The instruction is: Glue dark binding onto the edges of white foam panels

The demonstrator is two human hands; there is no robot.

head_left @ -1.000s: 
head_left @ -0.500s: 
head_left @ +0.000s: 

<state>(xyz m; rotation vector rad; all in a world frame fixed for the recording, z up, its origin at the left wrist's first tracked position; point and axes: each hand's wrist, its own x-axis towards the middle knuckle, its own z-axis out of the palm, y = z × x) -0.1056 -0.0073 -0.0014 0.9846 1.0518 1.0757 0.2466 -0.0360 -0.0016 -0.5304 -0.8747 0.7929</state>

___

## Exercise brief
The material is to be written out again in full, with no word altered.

## Answer to the exercise
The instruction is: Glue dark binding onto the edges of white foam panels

The demonstrator is two human hands; there is no robot.

head_left @ -1.000s: 
head_left @ -0.500s: 
head_left @ +0.000s: 

<state>(xyz m; rotation vector rad; all in a world frame fixed for the recording, z up, its origin at the left wrist's first tracked position; point and axes: each hand's wrist, its own x-axis towards the middle knuckle, its own z-axis out of the palm, y = z × x) -0.1056 -0.0073 -0.0014 0.9846 1.0518 1.0757 0.2466 -0.0360 -0.0016 -0.5304 -0.8747 0.7929</state>

Now the exercise is finished.